A video released to the Chicago Sun-Times shows Tea Party congressman Joe Walsh telling a group that now is the time for business owners to "energize" their employees.

They should do it, he said, by telling them they likely won't have jobs if President Obama is reelected or if the Democrats take the majority in Congress.

"If you run, manage or own a company tell your employees! What was the CEO this week that said, if Obama is reelected, I may have to let all of you go next year? If Obama's reelected, if the Democrats take Congress, I may not be able to cover your health insurance next year," Walsh told a crowd. "If there's ever a year where people who run, manage, or own their companies are going to energize their employees, it better be this year. We're up against it."

Walsh is in one of the most hotly contested contests in the nation -- running against Tammy Duckworth, an Iraqi war veteran who lost both her legs in combat. The two are competing in the newly redrawn 8th Congressional district. Walsh has repeatedly voiced his opposition to the Affordable Care Act, saying that it is too burdensome on small businesses.

The video is taken by CREDO, a SuperPAC that has been a thorn in Walsh's side of late.
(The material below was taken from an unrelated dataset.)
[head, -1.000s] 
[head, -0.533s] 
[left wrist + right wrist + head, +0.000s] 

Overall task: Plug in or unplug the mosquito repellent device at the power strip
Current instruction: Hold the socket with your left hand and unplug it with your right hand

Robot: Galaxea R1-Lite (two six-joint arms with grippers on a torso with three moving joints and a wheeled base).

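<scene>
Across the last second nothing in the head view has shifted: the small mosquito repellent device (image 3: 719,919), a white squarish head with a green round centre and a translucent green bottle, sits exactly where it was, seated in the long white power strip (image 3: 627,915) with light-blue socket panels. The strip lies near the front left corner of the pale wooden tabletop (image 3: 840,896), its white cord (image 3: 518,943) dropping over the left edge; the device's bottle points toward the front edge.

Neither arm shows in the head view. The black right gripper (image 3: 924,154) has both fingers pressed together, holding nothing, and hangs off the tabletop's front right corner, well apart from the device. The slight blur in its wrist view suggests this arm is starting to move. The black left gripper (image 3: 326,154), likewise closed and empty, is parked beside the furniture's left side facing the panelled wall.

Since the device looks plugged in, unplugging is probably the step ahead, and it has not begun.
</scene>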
CREDO, which runs takedownwalsh.com, is known to have video at various Walsh appearances. Inevitably, Walsh utters something controversial. That includes when Walsh told a group that Sandra Fluke should "go get a job!" -- that utterance made it onto a campaign ad against the congressman.
The SuperPAC has spent $165,437 in the district.
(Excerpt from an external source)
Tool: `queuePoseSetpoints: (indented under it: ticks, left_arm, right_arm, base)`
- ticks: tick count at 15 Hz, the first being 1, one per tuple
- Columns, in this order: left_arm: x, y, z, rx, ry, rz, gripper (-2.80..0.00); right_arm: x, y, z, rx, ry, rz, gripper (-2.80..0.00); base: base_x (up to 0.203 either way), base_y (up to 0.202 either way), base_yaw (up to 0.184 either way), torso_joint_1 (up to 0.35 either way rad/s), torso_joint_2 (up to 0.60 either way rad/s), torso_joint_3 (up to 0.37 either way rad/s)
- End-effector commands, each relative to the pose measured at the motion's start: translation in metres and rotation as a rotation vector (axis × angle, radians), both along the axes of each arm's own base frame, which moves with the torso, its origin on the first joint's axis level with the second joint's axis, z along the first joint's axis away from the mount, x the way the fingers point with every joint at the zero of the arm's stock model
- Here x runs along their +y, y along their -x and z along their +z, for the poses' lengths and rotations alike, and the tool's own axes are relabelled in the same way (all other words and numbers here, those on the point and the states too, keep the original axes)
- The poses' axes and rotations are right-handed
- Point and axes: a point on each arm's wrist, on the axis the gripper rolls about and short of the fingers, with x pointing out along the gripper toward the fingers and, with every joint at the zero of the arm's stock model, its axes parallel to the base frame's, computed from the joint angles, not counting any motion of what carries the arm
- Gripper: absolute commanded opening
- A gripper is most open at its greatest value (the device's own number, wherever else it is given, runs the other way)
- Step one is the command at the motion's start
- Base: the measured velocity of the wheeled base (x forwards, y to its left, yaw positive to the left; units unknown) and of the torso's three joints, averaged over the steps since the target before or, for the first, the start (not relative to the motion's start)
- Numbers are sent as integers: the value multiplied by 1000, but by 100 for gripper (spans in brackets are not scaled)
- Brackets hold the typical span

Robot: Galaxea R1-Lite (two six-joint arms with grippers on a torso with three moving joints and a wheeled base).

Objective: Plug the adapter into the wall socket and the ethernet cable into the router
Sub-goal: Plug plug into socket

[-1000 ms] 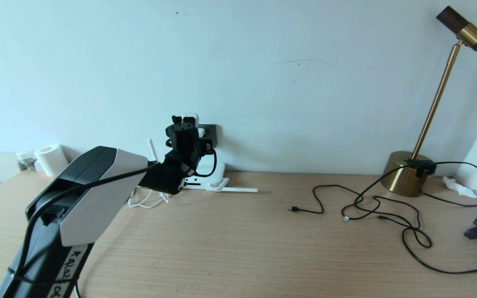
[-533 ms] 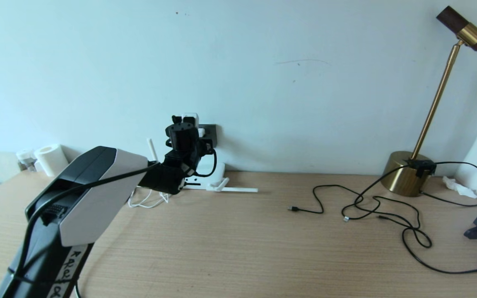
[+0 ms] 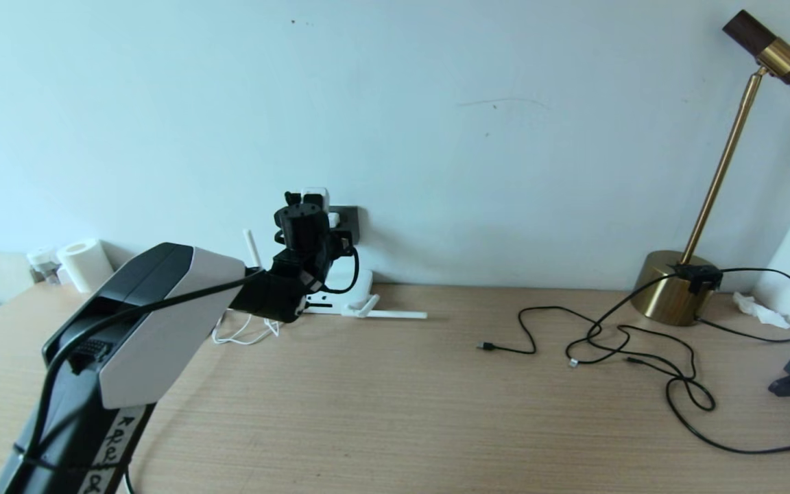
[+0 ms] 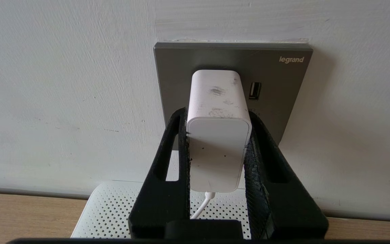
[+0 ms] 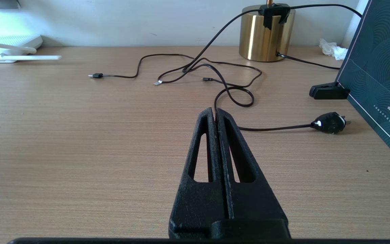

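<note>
Step in hand: seating the adapter (image 4: pixel 219 130) in the wall socket (image 4: pixel 276 88); left gripper (image 4: pixel 217 135) clamping the white cube from both sides, fingers (image 4: pixel 178 142) pressed flat on its flanks, adapter body already up against the dark grey plate; judging the pins to be home or nearly so, though the joint itself hidden behind the cube; thin white cord (image 4: pixel 200 206) hanging out of the cube's rear, between the fingers.

Next move, as a judgement: easing the fingers apart without dragging the cube out, then backing straight off the wall; afterwards going for the ethernet cable; not identifying it with certainty among the black leads (image 3: pixel 614 343) lying well off to the gripper's right.

Router (image 4: pixel 113 210) sitting directly beneath the gripper, against the wall, one antenna (image 3: pixel 395 315) lying flat on the desk.

Right gripper (image 5: pixel 216 117) parked low over the desk, fingers pressed fully together, holding nothing.

Surroundings: pale wood-grain desk (image 3: pixel 395 412); plain white wall; brass lamp (image 3: pixel 669 291) far to the right; paper roll (image 3: pixel 85 264) off to the left.
</note>
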Motion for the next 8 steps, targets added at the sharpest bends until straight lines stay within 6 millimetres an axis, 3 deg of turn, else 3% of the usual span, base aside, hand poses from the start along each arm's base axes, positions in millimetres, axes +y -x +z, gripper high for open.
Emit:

The video's release comes as a source with knowledge of SuperPAC strategy told the Chicago Sun-Times on Tuesday that a conservative group that had dumped $2 million in anti-Duckworth ads, was preparing to pump another $2.5 million in attack ad against the Hoffman Estates Democrat.

Congressman Joe Walsh told the Chicago Sun-Times today that the campaign's internal polling numbers show his race against Democrat Tammy Duckworth in a dead heat, though the campaign has not released those numbers.

Meanwhile, Walsh said financial numbers due out later this month are likely to show he's raised $300,000 in the last quarter, meaning Duckworth has outraised him about 5 to 1.

Outside spending is another story, however, with a SuperPAC having pumped more than $1.7 million into Walsh's campaign in the form of a series of attack ads against Duckworth.

The internal polling disclosure comes in a week of wildly varying polls -- from the Democratic Congressional Campaign Committee showing Duckworth up by 10 points to a We Ask America poll showing Walsh up slightly with 47 percent of the vote vs. Duckworth at about 46 percent.
"Why is this election so close? She's had this district drawn for her," Walsh said, referencing the fact that the incumbent's district had been sliced up and redrawn to benefit Democrats.

When asked why he believed the race was so close when other polls -- aside from We Ask America -- had shown Duckworth with a large lead, he pointed to the campaign's own polling.
"Our internal numbers say this is a dead heat, it's really close," he said.

The race has become one of the most closely watched in the nation.
This week, Duckworth released numbers showing that she raised $1.5 million in the last quarter.

"It will be amongst the highest for challengers for congress in the country," said Anton Becker for the Duckworth campaign. "$1.5 million is an enormous amount.
It just shows how grass roots our campaign is."

The campaign reported this week that nearly 95 percent of the individual contributions Duckworth received were for $100 or less and the average individual contribution was $53.17.

Numbers are due later this month, but Walsh on Friday said he believed his campaign had raised around $300,000 in that same time period.

However, there has been an enormous infusion of cash into Walsh's campaign by an outside SuperPAC called Now or Never.